The delegation met with Members of Congress, Senators, administrative officials and experts on foreign affairs. They had the opportunity to renew links with supporters and advocates for Balochistan, and to forge new relationships and establish fresh avenues for cooperation and dialogue.
This trip built on the momentum of the delegation's visit in November of 2015, not long after the passing of the Iranian Nuclear Deal, where concerns were raised that the increase of funding available to Iran would serve to sanction the intensification of human rights abuses in Balochistan. In Iran, the regime uses brutal methods to suppress the rights of the Baloch, including enforced disappearances, extra-judicial killings and execution. It was noted again that despite comprising a relatively small percentage of the Iranian population, the Baloch are drastically overrepresented in the execution statistics. Pakistan's ongoing "kill and dump" policy was also highlighted as an area of concern.
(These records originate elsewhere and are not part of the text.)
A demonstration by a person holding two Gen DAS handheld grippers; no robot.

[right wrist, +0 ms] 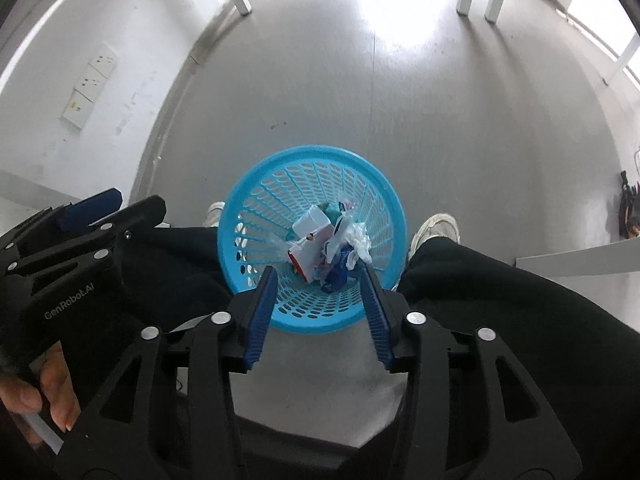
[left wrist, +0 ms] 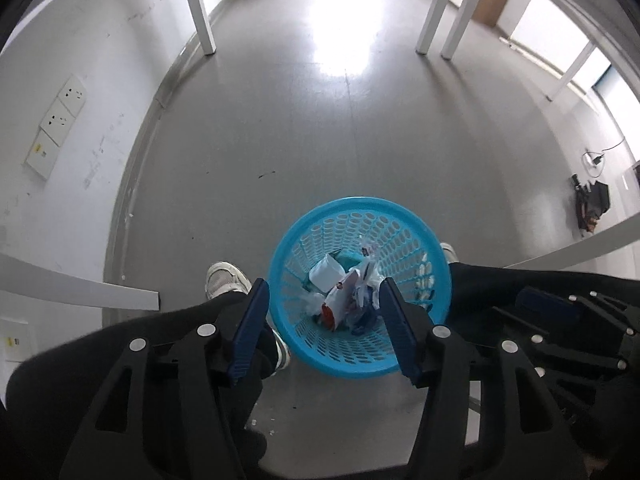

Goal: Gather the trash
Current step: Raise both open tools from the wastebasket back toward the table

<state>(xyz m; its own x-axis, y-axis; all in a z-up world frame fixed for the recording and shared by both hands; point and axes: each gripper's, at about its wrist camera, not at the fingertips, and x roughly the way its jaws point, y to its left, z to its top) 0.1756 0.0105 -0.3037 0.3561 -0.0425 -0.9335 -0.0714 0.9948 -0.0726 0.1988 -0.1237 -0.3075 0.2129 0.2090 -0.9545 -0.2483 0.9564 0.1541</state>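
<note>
A blue plastic mesh basket point(left wrist: 304, 232) stands on the grey floor between the person's feet. It holds trash point(left wrist: 344, 292): a white carton, a red and white wrapper, crumpled white tissue and blue scraps. My left gripper point(left wrist: 322, 286) is open and empty above the basket's near side. In the right wrist view the basket point(right wrist: 256, 184) with the trash point(right wrist: 320, 248) lies straight below. My right gripper point(right wrist: 318, 274) is open and empty over the basket's near rim. The left gripper's body point(right wrist: 80, 240) shows at the left edge there.
White table legs point(left wrist: 198, 8) stand on the floor at the back. A white wall with sockets point(left wrist: 56, 124) runs along the left. The person's white shoes point(left wrist: 224, 278) and black trousers flank the basket. Dark items point(left wrist: 592, 204) lie on the floor at right.
</note>
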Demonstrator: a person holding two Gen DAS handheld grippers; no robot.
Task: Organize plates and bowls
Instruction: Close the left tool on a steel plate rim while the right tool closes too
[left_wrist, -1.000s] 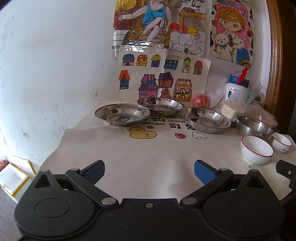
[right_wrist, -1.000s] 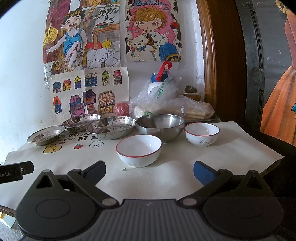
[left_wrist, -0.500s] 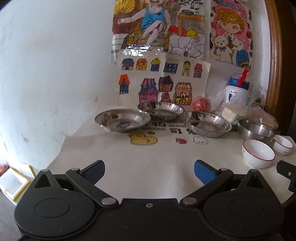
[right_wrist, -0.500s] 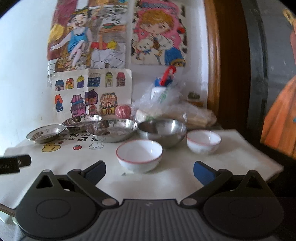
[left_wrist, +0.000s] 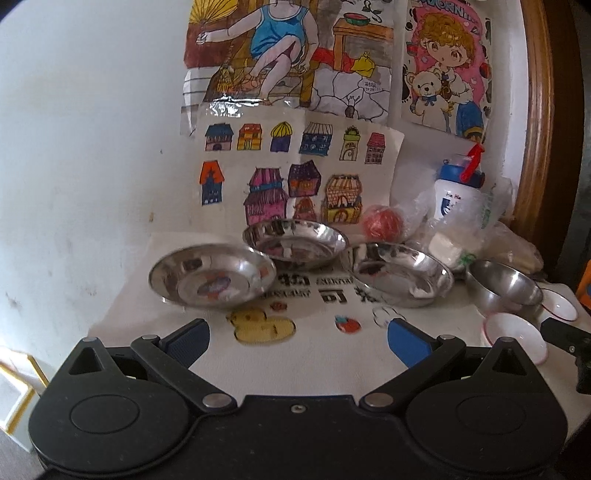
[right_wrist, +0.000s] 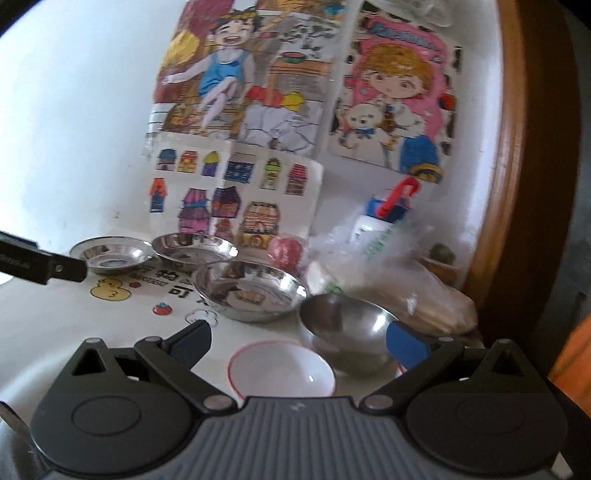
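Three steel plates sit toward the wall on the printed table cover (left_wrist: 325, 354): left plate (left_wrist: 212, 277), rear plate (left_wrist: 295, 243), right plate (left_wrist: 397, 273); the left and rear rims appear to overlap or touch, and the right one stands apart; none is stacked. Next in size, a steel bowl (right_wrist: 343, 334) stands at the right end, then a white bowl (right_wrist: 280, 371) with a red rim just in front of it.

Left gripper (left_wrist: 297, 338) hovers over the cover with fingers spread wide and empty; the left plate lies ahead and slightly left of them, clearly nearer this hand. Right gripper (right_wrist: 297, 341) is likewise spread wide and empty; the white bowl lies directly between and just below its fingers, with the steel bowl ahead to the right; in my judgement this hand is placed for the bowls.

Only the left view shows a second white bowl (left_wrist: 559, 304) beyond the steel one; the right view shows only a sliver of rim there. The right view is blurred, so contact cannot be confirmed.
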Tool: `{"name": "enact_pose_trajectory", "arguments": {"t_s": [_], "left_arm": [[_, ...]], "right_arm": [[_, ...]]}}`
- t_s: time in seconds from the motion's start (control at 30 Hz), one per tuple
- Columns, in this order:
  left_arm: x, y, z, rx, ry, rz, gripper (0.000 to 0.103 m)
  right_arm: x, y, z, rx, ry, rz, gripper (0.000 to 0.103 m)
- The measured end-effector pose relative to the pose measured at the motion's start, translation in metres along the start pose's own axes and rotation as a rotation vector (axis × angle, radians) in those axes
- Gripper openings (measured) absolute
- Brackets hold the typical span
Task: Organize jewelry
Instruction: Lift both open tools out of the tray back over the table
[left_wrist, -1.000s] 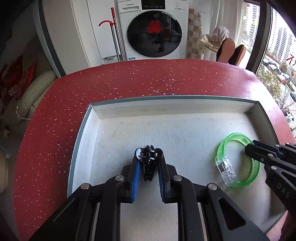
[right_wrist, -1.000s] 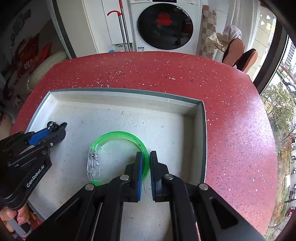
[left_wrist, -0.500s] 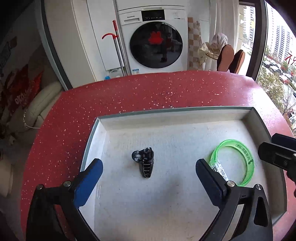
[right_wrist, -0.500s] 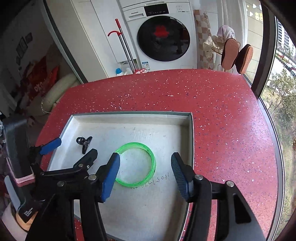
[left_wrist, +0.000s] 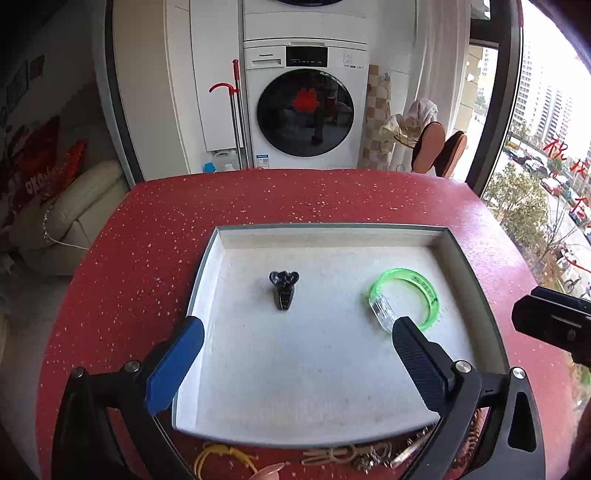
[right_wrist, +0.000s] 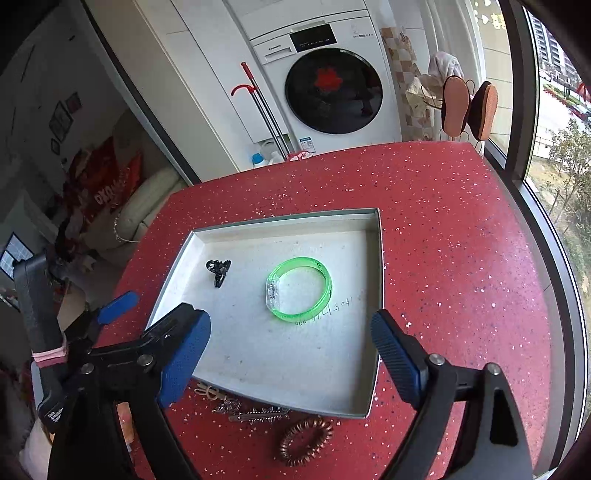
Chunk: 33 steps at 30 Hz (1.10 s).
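A white tray (left_wrist: 207, 266) (right_wrist: 373, 376) sits on the red table. In it lie a small black hair clip (left_wrist: 283, 290) (right_wrist: 218, 272) at the left and a green bangle (left_wrist: 406, 295) (right_wrist: 299, 292) at the right. My left gripper (left_wrist: 295, 363) is open and empty, raised above the tray's near side. My right gripper (right_wrist: 290, 358) is open and empty, also raised over the near side. Loose pieces lie in front of the tray: a copper spiral hair tie (right_wrist: 305, 440), silvery clips (right_wrist: 255, 410) (left_wrist: 354, 453) and a yellow band (left_wrist: 218, 455).
The red speckled table (left_wrist: 155, 236) (right_wrist: 461, 258) surrounds the tray. A washing machine (left_wrist: 305, 110) and a mop stand beyond the far edge. A cream sofa is at the left, a window at the right.
Both grippers opened, letting go of the black clip and the green bangle in the tray, then pulled back and up. The loose pieces in front of the tray came into view.
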<state>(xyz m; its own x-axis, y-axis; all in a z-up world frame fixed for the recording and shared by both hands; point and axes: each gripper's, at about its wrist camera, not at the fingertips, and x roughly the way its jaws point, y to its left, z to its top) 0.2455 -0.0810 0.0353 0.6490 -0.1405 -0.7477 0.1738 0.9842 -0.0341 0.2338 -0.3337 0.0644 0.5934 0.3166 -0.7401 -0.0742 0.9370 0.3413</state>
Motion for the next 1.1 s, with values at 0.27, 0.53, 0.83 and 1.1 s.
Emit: {"name": "enact_pose_trajectory", "arguments": {"t_s": [0.27,0.53,0.83,1.1], "left_arm": [[-0.04,0.003,-0.043,-0.012,0.014,-0.031,0.103],[-0.072,0.015,-0.092,-0.025,-0.007,0.039,0.103],[-0.089,0.039,-0.137,-0.122,0.038,0.039,0.103],[-0.097,0.051,-0.174,-0.16,0.069,0.057,0.103]], "right_arm": [[-0.029,0.002,-0.037,0.035,-0.019,0.002,0.091],[-0.048,0.014,-0.076,-0.045,0.027,-0.046,0.091],[-0.048,-0.004,-0.118,-0.026,0.09,-0.092,0.091],[-0.034,-0.023,-0.147,0.017,0.166,-0.135,0.091]]}}
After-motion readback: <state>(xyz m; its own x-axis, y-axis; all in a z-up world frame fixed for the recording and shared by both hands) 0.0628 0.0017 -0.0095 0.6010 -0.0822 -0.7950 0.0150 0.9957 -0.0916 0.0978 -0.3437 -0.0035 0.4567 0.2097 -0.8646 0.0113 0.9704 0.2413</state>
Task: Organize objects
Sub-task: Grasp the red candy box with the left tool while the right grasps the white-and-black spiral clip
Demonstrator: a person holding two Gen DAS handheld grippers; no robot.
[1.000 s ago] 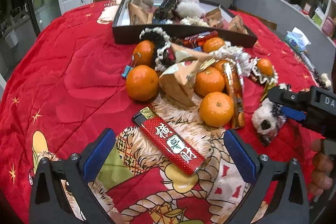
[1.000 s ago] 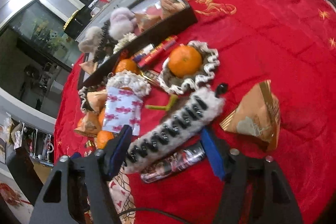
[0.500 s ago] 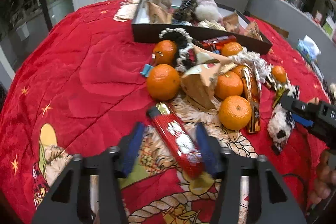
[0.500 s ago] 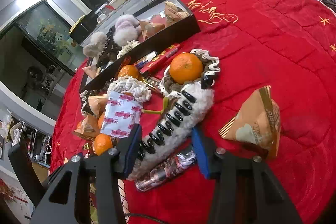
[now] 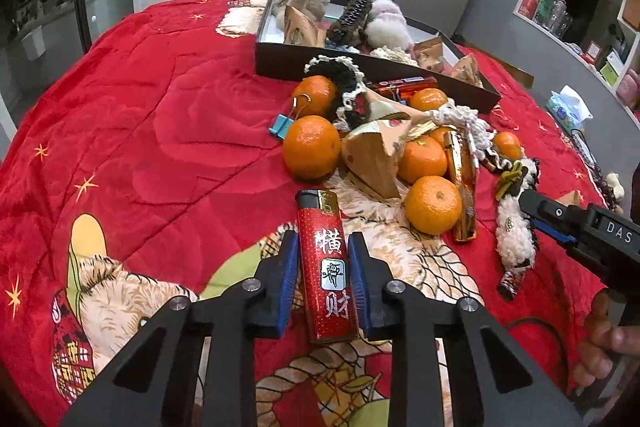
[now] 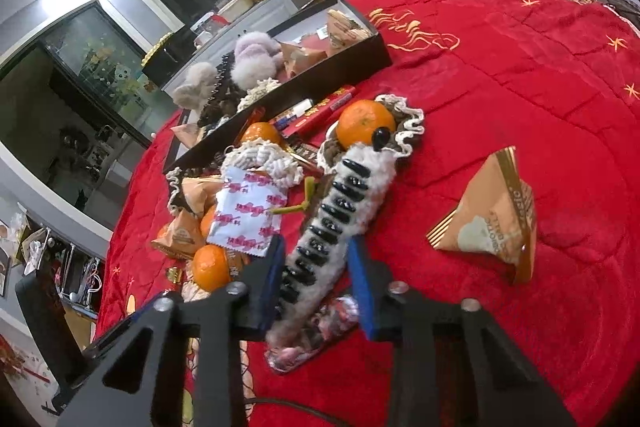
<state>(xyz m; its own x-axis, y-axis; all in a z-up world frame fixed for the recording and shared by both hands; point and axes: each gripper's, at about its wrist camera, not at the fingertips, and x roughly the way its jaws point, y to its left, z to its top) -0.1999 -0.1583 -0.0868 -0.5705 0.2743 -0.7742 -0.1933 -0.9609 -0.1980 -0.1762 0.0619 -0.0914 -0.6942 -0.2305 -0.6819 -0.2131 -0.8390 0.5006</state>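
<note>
Two grippers, one item each. Item one: red lighter [image 5: 326,269] with white characters, lying on the red quilted cloth [image 5: 160,131] over its printed figure; my left gripper [image 5: 322,277] is closing around it, blue pads [image 5: 289,275] on both long sides, seemingly touching it or nearly so. Item two: fluffy white hair claw [image 6: 332,223] with a row of black teeth, lying aslant across a shiny foil wrapper [image 6: 320,331]; my right gripper [image 6: 316,279] is closing on its lower half, the left pad against the fur, the right pad [image 6: 362,291] just beside it. Nearby stock, left wrist view: a loose heap of mandarins [image 5: 312,147], triangular gold snack packets [image 5: 376,159], a long gold bar wrapper [image 5: 462,183], a blue binder clip [image 5: 282,125] and crocheted scrunchies [image 5: 340,83]. Behind the heap stands a dark tray [image 5: 360,65] holding fluffy pompoms, another black claw and more packets. Right wrist view adds one mandarin [image 6: 365,123] nested in a brown-and-cream scrunchie at the claw's far end, a white sachet [image 6: 248,217] with red print to its left, and one gold triangular packet [image 6: 492,223] lying apart on bare cloth to its right. My right hand [image 5: 612,327] shows at the edge of the left view, holding its gripper's handle.
</note>
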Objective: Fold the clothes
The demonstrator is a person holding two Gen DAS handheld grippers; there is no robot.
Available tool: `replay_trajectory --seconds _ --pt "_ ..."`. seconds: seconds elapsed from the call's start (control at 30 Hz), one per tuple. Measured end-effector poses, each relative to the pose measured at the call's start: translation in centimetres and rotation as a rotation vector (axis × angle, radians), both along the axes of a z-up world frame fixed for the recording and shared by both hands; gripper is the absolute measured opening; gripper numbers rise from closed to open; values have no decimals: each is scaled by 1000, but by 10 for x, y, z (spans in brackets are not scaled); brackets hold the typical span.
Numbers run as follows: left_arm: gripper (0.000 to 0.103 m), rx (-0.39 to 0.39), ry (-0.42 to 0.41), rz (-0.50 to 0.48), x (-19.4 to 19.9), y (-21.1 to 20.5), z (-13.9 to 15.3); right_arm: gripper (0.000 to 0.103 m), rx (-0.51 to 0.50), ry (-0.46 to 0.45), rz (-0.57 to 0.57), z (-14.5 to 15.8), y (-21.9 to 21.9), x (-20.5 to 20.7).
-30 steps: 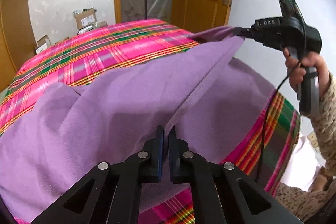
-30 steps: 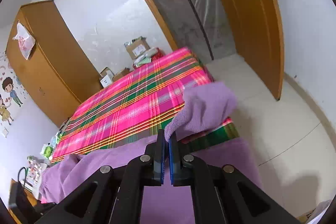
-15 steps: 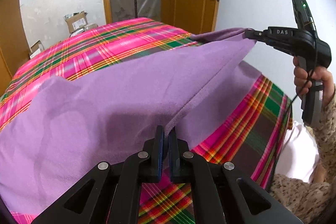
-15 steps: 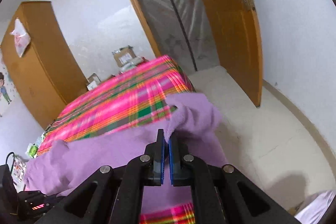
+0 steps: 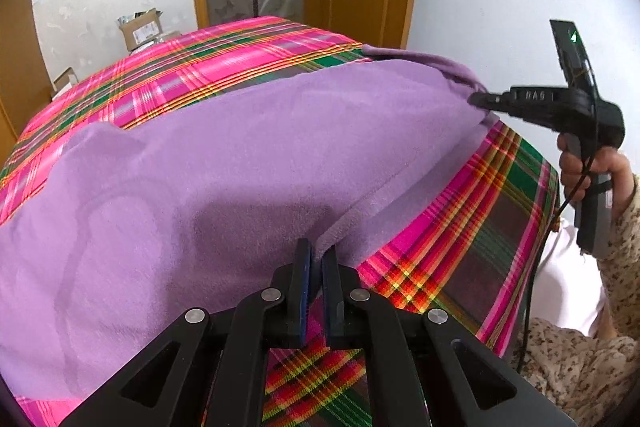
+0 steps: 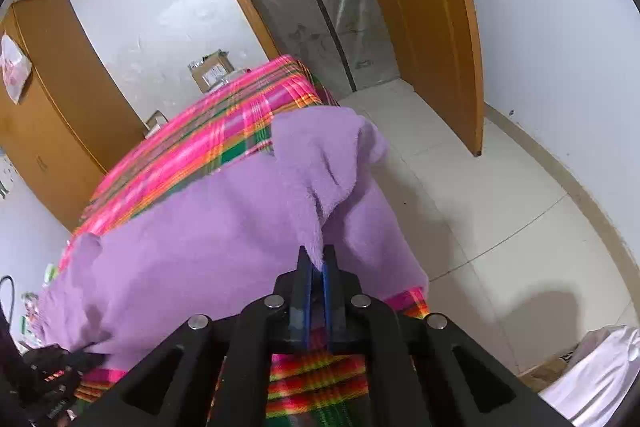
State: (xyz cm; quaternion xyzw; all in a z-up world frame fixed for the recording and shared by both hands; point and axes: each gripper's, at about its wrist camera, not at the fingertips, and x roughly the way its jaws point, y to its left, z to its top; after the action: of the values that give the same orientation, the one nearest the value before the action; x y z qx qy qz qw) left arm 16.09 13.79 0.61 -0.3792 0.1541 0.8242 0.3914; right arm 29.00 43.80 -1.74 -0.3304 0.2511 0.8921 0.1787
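Note:
A purple fleece garment (image 5: pixel 240 167) lies spread across a bed with a pink plaid sheet (image 5: pixel 208 67). My left gripper (image 5: pixel 316 253) is shut on its near hem, low over the sheet. In the left wrist view my right gripper (image 5: pixel 478 101), held by a hand at the right, pinches the far corner at the bed's edge. In the right wrist view the right gripper (image 6: pixel 317 258) has a bunched purple corner (image 6: pixel 320 163) between its pads, and its jaws are opening slightly. The garment (image 6: pixel 220 227) runs left towards the dark left gripper (image 6: pixel 88 359).
The bed's right edge drops to a pale tiled floor (image 6: pixel 500 227). An orange door (image 6: pixel 432 27) stands open beyond it. Cardboard boxes (image 5: pixel 140 27) sit behind the bed and a wooden wardrobe (image 6: pixel 60 99) stands at the left. A patterned sleeve (image 5: pixel 580 359) and white cloth (image 6: pixel 592 367) are near.
Both grippers have come down and the raised purple fabric has settled flat on the bed. The right gripper dropped most, down to the bed's edge. More plaid sheet shows near the left gripper.

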Motion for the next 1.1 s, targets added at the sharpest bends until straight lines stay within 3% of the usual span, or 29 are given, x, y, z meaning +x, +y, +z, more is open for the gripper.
replay_trajectory --seconds 0.07,0.13,0.3,0.37,0.53,0.6,0.8,0.87,0.9,1.1 --pt "6 -1 -3 -1 1 0 0 11 54 -15 2 2 -4 1" --pt "7 2 -7 -3 2 -1 1 25 132 -40 -8 8 -9 0" --pt "7 19 -17 0 1 -5 7 29 357 -29 17 32 -28 -5" --pt "7 22 -25 0 -1 -5 8 30 403 -36 40 38 -31 -15" --pt "7 24 -41 -1 -3 -5 5 31 368 -62 91 46 -21 -43" --pt "7 23 -51 4 -4 -4 2 36 373 -68 135 46 -20 -50" --pt "7 19 -52 6 -4 -2 1 36 348 -184 151 30 -3 -86" --pt "7 19 -51 8 -3 -2 1 21 330 -194 139 28 2 -92" --pt "7 19 -51 9 -3 -1 1 6 319 -181 132 29 5 -91" --pt "7 19 -52 16 -2 1 1 3 194 -65 55 36 27 -66"
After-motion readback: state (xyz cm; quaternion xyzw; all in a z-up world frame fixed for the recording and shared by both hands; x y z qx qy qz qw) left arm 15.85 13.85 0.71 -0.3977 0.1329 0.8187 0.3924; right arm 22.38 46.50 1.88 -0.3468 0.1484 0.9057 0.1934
The issue of terrorism was raised, and that in both Iran and Pakistan the Baloch people are on the frontline in the fight against terrorism and extremist forces. The delegation urged greater support from the U.S. government given this important role played by the Baloch. The issue of the geopolitical and strategic importance of Balochistan was also discussed, along with the rich natural resources of the region. These valuable features of Balochistan are exploited by the regional powers, who offer no compensation in return and brutally suppress any opposition. Policies aimed at shifting the demography of the region are also having a devastating impact on the population. The delegation urged that continued financial support must be made conditional on improving the human rights situation in Balochistan.
The delegation also discussed with members of the House of Representatives the possibility of drafting a bill on the funding of Baloch language broadcasting. The Baloch have no access to a free and independent media in their own language, rather they are targeted on all sides by media that promotes extremist ideologies and non-liberal values. In both Iran and Pakistan, the state-sponsored media is dominated by religious sectarian narratives that are often violent in content. Native language broadcasting would help to provide Baloch with non-biased news and liberal and democratic values.